Tesla is rocketing higher once again, up more than 8% on Wednesday to $930 per share, as stocks roar back from the post-holiday sell-off.
Like recently, the fuel for the electric automaker’s stock is a big call from Piper Sandler, which raised Tesla’s price target to $928 per share, the highest on Wall Street, according to FactSet.
Ironically, Tesla blew through that annual forecast in a single day on Wednesday with its surge.
One analyst believes that the Federal Reserve is helping Tesla to reach such lofty heights by cutting rates in 2019 and injecting liquidity into repo markets.
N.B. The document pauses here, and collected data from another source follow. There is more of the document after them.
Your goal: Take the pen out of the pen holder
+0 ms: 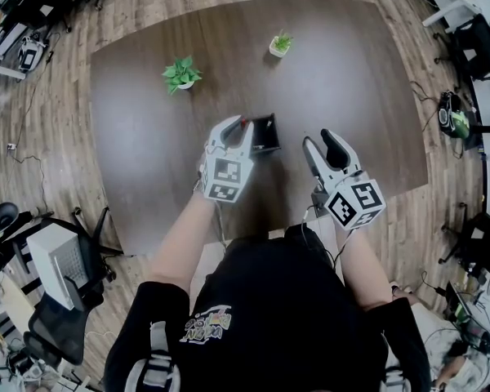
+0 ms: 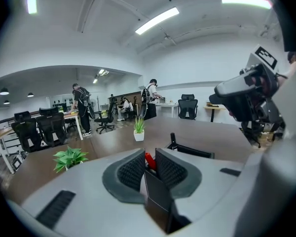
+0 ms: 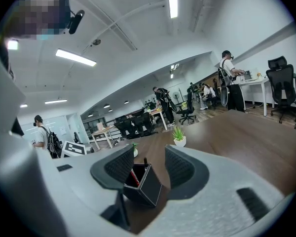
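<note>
Open-plan office, wood-plank floor, black office chairs, a few people at desks far back. Dark brown wooden tabletop carries three things:
- a leafy green plant in a white pot
- a small spiky plant in a white pot, further back and to the right
- the black square pen holder, near the front middle and well apart from both plants

From here I read the left tool as narrow. Its ribbed pads sit either side of the red pen and look closed on its top end, right above the holder's near corner. Lower part of the red pen is inside the holder, so it's not out. A black pen stands at the holder's far side, apart from the left tool.

Right tool is wide, nothing between its pads. It sits near the holder on its right, not touching. In the right gripper view the holder shows past the gap with both pens sticking up, and the left tool's marker cube is at that view's left.

Both tools point slightly down over the front part of the tabletop, with the person's forearms behind them
</note>
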A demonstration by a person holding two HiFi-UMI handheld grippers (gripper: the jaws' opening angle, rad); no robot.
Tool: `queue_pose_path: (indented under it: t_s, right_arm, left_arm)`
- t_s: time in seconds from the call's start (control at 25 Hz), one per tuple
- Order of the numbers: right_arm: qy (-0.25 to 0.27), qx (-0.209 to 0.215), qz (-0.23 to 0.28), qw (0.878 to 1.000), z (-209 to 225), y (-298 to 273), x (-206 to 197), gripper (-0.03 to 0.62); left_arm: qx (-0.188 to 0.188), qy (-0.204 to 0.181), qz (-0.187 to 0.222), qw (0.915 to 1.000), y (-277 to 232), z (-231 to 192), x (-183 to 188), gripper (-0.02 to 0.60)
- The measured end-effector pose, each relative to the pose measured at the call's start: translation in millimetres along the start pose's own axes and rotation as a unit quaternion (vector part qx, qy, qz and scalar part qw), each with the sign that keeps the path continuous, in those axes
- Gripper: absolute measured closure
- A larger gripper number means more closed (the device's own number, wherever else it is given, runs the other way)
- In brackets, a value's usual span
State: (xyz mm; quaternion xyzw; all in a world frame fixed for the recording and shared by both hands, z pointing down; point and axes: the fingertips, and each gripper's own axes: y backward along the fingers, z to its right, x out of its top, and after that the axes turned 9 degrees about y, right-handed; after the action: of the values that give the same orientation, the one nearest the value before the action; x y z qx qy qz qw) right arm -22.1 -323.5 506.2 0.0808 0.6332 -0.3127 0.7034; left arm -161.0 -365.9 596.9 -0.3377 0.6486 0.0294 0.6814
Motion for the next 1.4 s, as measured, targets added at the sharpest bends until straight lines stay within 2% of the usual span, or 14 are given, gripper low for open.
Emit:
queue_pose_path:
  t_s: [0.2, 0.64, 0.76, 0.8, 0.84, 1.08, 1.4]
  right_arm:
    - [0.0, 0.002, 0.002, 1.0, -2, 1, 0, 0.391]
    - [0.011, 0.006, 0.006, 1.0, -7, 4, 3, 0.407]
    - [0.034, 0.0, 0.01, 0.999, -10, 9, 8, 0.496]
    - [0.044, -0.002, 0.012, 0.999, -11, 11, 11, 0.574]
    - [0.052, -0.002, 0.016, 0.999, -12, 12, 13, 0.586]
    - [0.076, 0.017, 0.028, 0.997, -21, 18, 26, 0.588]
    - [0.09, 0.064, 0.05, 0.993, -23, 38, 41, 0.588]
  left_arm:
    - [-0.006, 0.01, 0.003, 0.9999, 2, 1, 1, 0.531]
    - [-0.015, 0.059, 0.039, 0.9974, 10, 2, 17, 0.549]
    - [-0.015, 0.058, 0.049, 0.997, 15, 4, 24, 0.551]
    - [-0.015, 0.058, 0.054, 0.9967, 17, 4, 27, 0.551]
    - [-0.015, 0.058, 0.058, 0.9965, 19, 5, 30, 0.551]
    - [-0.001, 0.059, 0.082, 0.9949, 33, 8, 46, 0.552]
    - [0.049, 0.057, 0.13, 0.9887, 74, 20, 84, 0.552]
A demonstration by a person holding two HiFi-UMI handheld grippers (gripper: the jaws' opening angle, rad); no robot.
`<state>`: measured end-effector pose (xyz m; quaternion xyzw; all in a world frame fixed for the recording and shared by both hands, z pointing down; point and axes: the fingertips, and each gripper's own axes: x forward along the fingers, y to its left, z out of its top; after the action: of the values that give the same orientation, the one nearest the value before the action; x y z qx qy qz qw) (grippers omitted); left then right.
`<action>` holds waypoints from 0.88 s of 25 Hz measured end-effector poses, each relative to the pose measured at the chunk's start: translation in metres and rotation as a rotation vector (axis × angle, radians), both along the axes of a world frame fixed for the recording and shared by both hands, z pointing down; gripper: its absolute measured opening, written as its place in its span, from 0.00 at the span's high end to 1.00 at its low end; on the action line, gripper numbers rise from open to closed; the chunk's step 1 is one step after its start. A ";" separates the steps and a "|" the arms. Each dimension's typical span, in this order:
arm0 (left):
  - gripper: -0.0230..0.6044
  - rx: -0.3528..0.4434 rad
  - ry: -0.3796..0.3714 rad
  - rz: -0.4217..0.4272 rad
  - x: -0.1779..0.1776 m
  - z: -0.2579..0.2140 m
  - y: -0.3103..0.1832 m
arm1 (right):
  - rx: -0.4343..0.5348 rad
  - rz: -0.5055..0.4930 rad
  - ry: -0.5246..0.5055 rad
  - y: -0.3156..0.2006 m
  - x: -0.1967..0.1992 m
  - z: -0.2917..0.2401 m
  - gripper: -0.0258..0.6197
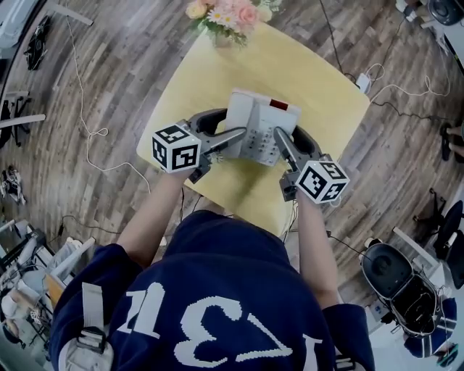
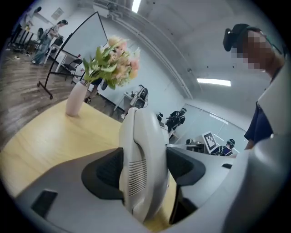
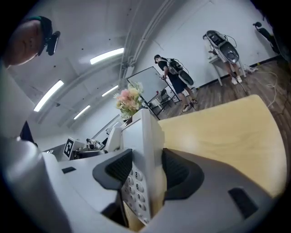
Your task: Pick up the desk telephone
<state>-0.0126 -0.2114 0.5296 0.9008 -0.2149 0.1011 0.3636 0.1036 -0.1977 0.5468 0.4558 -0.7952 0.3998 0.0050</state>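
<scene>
Desk telephone (image 1: 261, 124), white with a grey keypad, held over the middle of a yellow wooden table (image 1: 326, 90). The left gripper (image 1: 230, 138) is clenched on its left side, where the handset lies. The right gripper (image 1: 284, 141) clamps its right edge, beside the number keys. A vase of pink flowers (image 1: 226, 16) stands at the table's far edge.
</scene>
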 end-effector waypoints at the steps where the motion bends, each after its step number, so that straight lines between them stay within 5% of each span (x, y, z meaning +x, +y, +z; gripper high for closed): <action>1: 0.47 0.036 0.009 -0.003 0.000 -0.013 -0.001 | 0.037 -0.001 0.008 -0.002 0.000 -0.014 0.62; 13: 0.47 0.462 0.124 -0.006 0.031 -0.193 -0.006 | 0.464 0.036 0.037 -0.008 0.035 -0.195 0.62; 22: 0.47 0.610 0.180 -0.002 0.017 -0.256 0.013 | 0.627 0.041 0.079 0.010 0.023 -0.261 0.63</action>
<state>0.0047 -0.1989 0.2741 0.9733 -0.2034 -0.0485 0.0946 0.1264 -0.1875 0.2857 0.4663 -0.8695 0.1172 -0.1130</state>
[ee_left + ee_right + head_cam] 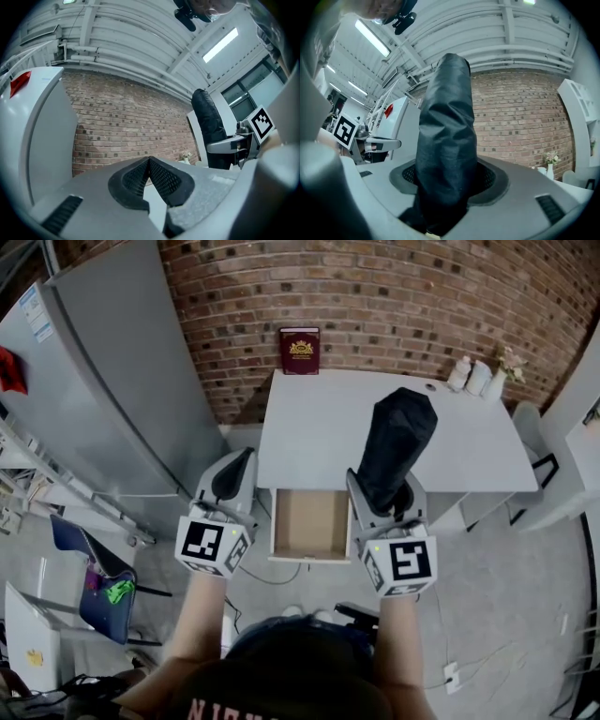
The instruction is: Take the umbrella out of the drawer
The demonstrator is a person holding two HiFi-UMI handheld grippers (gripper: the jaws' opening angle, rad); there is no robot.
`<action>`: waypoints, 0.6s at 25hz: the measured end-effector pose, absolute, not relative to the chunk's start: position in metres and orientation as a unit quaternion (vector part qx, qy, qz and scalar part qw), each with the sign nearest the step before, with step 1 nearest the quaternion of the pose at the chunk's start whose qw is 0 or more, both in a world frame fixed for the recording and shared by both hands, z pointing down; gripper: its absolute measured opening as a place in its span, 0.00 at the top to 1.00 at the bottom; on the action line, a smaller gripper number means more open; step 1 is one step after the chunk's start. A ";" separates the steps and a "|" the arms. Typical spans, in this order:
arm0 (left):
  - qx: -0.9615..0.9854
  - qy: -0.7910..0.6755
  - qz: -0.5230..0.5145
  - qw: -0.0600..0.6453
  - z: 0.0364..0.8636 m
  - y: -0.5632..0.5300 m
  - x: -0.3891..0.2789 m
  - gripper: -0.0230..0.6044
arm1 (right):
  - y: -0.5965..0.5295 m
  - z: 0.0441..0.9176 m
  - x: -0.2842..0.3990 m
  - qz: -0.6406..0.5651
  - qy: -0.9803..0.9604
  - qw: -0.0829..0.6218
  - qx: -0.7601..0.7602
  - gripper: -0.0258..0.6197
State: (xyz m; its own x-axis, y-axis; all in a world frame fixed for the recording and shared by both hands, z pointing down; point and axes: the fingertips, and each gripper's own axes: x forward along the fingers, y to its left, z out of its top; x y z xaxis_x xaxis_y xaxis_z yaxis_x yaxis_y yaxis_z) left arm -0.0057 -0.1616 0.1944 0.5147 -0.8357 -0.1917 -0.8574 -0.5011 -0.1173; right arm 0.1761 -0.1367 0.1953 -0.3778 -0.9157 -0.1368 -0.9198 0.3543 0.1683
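Note:
A folded black umbrella [397, 446] in its sleeve stands up from my right gripper [382, 495], whose pads are shut on its lower end. The right gripper view shows the umbrella [446, 140] rising between the jaws toward the ceiling. It hangs above the white table [319, 427], right of the open drawer [310, 524], which looks empty with a bare brown bottom. My left gripper [234, 474] hovers left of the drawer with its jaws closed together and nothing between them; in the left gripper view its pads [161, 180] meet, and the umbrella [209, 126] shows at the right.
A dark red box [300, 351] leans on the brick wall at the table's back edge. Small white bottles and a vase [478, 377] stand at the back right corner. A grey fridge [103, 390] is to the left, a blue chair [94, 587] at lower left.

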 end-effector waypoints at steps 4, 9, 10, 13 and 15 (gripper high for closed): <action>-0.865 0.487 0.054 0.108 0.190 -0.164 -0.002 0.97 | -0.139 0.189 0.191 0.119 0.811 0.004 -0.573 0.58; -0.863 0.489 0.059 0.111 0.186 -0.170 -0.004 0.97 | -0.139 0.193 0.202 0.114 0.801 -0.004 -0.588 0.58; -0.863 0.489 0.059 0.111 0.186 -0.171 -0.003 0.97 | -0.138 0.193 0.204 0.112 0.799 -0.004 -0.591 0.58; -0.863 0.489 0.057 0.111 0.185 -0.172 -0.002 0.97 | -0.137 0.193 0.209 0.105 0.791 -0.001 -0.603 0.58; -0.864 0.488 0.059 0.113 0.184 -0.172 -0.001 0.97 | -0.137 0.193 0.211 0.110 0.788 0.002 -0.606 0.58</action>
State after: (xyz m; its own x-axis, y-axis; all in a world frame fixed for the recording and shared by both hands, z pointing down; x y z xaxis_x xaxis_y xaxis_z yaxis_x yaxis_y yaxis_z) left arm -0.0014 -0.1722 0.1842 0.5168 -0.8295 -0.2117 -0.8561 -0.4985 -0.1367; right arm 0.2108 -0.1368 0.1930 -0.2660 -0.9544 -0.1354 -0.9551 0.2419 0.1708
What often happens is that speculators and traders are able to borrow money for less and carry out strategies that would garner elevated returns. As a result, that return generates momentum in a stock like Tesla that can punish intense short-sellers betting against the stock. The shorts race to cover their positions, which further drives the stock higher.
“Absolutely,” Invesco strategist Tim Horsburgh said on Yahoo Finance’s The First Trade when asked if rampant liquidity in the system is helping a high-flying tech stock like Tesla. “When you are in this type of environment where you have a lot of liquidity out there, especially with the Fed’s action in the fall you have the right conditions that when you have a good story it gives it [a stock like Tesla]a lot of momentum.”
As of earlier this month, the company was valued at over $150 billion, and has only grown since then, breaching the second market capitalization threshold for Musk to earn the massive bonus he negotiated with the company for hitting goals. If the company continues to tread water above that valuation, Musk could be qualified to receive an even more massive payout in roughly six months.
A market valuation of $650 billion would put Tesla in the conversation with tech behemoths like Amazon (AMZN), Microsoft (MSFT), and Google (GOOGL). Tesla’s market cap would be over 13 times the size of GM’s (GM) current $47.7 billion valuation.
For investors looking for ETFs to play Tesla, the ARK Industrial Innovation ETF (ARKQ ), VanEck Vectors Low Carbon Energy ETF (SMOG), and First Trust NASDAQ Clean Edge Green Energy Index Fund (QCLN ) all have healthy allocations of the stock.